1. Samba of the Phoenix. Eric Miller laid down a great guitar bed for this track, and we laid down many instruments on top in the studio. The "clackers" were added by Ron Kravitz.
2. Whispering Wood. The first of five background tracks on this CD by Peter Dubner. This track shows the power of a straightforward pattern that you can paint a melody over.
3. Ne Tongo. A gorgeous track provided by classical guitarist (and part Cherokee) Marie van Vuuren. The title mean "Big River" in Sioux. The bass was added by Jim Oshinsky.
4. Flute Funk. A track of a different flavor! If you've never played Native Flute on top of something like this, give it a try. You can't play a wrong note. The great jazz flute work of Bobb Fantauzzo and Aaron Kerr on bass really inspired me to develop a background track like this. Have fun!
5. Powwow Sunrise. Sun rising over the canyon, choir in the amphitheater, nine people on powwow drums ... that's the picture. Play away!
6. Vanilla Skies. Thanks to Jonny Lipford for providing this background track from his CD "Transition: Out of the Flames and Into the Wind". This track provides a classic Ostinato - a repeating pattern to soar over the top on your flute.
7. Banjar. A banjar is the Balinese word for meeting place at the center of the village. This track primarily uses Balinese bells for a minor blues 1-4-5 chord pattern.
8. The Evening Time. The first of two tracks written and played by Jacqueline Bhuyan, with arrangement and orchestration and mixing by her son David Bhyuan. Jacqueline had never played with a Native Flute player before, but undertook this project to do two backing tracks after consulting with R. Carlos Nakai and David Darling about the best approach to supporting the flute. Her spacious and supporting tracks are the result!
9. Tongue Drum Jam. Ron Kravitz hit on the core jam on a tongue drum in the studio, and then spent the next few hours layering on djembe, shruti box, Vibratone, shaker, and few other instruments.
10. Tall Gorges. A Peter Dubner track that has a noticable but open melody. This give you the opportunity to work on adding the flute as a response to and in support of the melody played by another instrument.
11. Kamboucha. Named for the tea we were both drinking when we cooked up this track, Michael DeMaria laid down the basic keyboard riffs on an electric piano and I added bass and percussion. This track is an exercise in playing with a "full sound". Try long tones, sound effects, and rapid passages in the more spacious sections.
12. Soaring On. A gorgeous series of arpeggios (chords where each note is played separately) that Peter Dubner invented in the middle of a jam session in the studio. Thank heavens we recorded it!
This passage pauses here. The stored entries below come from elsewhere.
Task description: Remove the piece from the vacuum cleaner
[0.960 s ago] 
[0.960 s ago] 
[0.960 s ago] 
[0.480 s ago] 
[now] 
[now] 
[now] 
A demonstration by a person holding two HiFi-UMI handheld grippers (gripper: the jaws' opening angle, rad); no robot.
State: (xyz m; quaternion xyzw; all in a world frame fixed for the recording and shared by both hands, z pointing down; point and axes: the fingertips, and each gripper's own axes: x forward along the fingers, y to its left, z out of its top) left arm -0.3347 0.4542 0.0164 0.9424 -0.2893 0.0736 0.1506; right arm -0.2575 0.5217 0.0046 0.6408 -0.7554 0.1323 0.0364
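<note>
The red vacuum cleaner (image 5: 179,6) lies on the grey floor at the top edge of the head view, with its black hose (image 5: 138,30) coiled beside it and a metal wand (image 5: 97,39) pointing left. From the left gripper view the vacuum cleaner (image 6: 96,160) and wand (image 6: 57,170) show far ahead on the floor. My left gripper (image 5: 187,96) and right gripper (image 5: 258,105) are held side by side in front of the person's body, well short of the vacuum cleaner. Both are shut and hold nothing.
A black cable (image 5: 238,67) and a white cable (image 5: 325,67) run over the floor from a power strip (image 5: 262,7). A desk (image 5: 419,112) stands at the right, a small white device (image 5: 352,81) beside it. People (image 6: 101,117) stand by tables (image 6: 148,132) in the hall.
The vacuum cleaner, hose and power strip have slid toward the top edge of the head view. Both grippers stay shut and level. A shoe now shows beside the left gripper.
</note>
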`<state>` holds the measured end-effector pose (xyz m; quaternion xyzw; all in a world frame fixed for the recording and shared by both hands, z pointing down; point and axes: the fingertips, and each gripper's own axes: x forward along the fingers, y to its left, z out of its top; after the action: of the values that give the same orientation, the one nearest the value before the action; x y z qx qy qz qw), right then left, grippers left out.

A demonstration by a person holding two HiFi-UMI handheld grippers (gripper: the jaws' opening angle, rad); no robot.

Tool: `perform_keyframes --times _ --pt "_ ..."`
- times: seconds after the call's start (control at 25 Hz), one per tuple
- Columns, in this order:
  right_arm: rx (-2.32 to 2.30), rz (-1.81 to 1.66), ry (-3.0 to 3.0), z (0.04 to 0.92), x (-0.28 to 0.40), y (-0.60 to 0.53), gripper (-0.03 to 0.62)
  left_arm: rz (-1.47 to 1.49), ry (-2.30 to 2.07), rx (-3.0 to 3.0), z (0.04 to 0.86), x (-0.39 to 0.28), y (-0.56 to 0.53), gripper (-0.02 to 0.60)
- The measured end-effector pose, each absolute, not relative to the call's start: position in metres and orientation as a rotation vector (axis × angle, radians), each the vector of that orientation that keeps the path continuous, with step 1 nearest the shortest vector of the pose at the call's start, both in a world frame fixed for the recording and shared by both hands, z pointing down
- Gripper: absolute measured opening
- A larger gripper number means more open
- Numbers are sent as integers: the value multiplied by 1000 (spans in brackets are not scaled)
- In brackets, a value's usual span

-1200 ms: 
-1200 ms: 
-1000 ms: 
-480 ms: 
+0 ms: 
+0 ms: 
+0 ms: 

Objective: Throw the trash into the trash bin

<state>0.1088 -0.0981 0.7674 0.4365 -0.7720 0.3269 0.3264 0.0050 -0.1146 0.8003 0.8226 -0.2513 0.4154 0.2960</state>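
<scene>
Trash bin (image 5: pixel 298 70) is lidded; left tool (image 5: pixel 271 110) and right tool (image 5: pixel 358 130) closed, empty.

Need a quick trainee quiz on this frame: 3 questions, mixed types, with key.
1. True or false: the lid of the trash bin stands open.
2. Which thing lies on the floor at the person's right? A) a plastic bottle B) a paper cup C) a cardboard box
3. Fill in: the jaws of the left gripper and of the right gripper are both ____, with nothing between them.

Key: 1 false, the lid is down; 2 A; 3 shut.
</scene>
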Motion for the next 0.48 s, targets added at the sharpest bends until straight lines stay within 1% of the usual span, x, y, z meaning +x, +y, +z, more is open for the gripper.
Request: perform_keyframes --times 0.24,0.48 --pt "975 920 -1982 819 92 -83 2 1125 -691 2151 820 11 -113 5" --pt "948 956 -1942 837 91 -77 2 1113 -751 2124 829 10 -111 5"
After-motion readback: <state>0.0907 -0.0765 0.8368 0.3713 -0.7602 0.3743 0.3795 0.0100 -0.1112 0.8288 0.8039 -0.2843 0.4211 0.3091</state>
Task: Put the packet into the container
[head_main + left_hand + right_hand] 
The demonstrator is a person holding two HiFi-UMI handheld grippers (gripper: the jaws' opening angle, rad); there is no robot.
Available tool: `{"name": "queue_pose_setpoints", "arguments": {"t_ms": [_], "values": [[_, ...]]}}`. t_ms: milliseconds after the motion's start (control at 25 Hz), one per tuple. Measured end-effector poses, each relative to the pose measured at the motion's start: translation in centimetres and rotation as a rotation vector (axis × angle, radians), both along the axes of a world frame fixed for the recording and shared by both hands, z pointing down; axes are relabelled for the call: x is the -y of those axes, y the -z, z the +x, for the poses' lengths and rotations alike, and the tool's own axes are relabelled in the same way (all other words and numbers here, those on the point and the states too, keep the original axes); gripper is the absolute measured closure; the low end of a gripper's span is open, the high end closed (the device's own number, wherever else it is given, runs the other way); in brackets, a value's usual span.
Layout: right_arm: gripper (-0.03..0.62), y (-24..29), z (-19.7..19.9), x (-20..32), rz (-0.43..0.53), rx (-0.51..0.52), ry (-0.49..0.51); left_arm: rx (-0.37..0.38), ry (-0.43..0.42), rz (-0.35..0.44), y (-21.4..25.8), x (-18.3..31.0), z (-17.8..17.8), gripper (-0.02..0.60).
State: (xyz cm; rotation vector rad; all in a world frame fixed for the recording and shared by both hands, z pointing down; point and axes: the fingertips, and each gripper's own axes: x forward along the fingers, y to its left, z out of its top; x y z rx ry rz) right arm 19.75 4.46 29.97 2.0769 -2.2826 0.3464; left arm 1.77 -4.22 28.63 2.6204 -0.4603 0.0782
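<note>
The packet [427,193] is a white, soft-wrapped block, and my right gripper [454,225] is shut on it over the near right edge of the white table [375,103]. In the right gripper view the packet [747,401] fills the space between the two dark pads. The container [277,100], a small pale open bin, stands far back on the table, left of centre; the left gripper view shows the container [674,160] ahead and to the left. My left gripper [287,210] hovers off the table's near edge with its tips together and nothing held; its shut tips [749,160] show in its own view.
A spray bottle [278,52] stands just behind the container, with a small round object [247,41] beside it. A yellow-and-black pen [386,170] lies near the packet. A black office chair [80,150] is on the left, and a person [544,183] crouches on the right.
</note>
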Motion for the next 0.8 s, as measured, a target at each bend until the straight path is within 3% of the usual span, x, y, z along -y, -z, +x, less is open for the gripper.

13. Above the Mist. James Cook developed this gorgeous background track with an easy chord progression on the guitar. I love playing long tones over this track
14. Searching in Darkness. A Peter Dubner improvisation that leaves tremendous space for a powerful flute lead. There is a back-and-forth where the piano does take the lead, but still leaves room for flute support. If you ever work with a pianist and they're not sure what style is best for Native Flute, play them this track!
15. Heart Beat. A simple track using shruti box and large frame drum.
16. Finding it All. A piano improv of Peter Dubner's that I added bass and strings on in the studio.
17. A Slow Walk. A harp track I developed in the style you might encounter with a classical harpist. Notice the shift to a major key at 1:08 and 2:25, then back to minor at 1:37 and 2:53.
18. Rainbow on My Shoulder. A track done by classical pianist Eve Kodiak. We actually did this as a live improvised duet, and I was able to remove the flute part. This track is unusal in that it has no strong beat or meter. This gives you the freedom to play a completely open "rubato" melodic line.
19. September. The second track by Jacqueline Bhuyan, done in a very open and spacious style.
20. Peta. James Cook provides a wonderful native closing to the CD, recorded and mixed in his studio.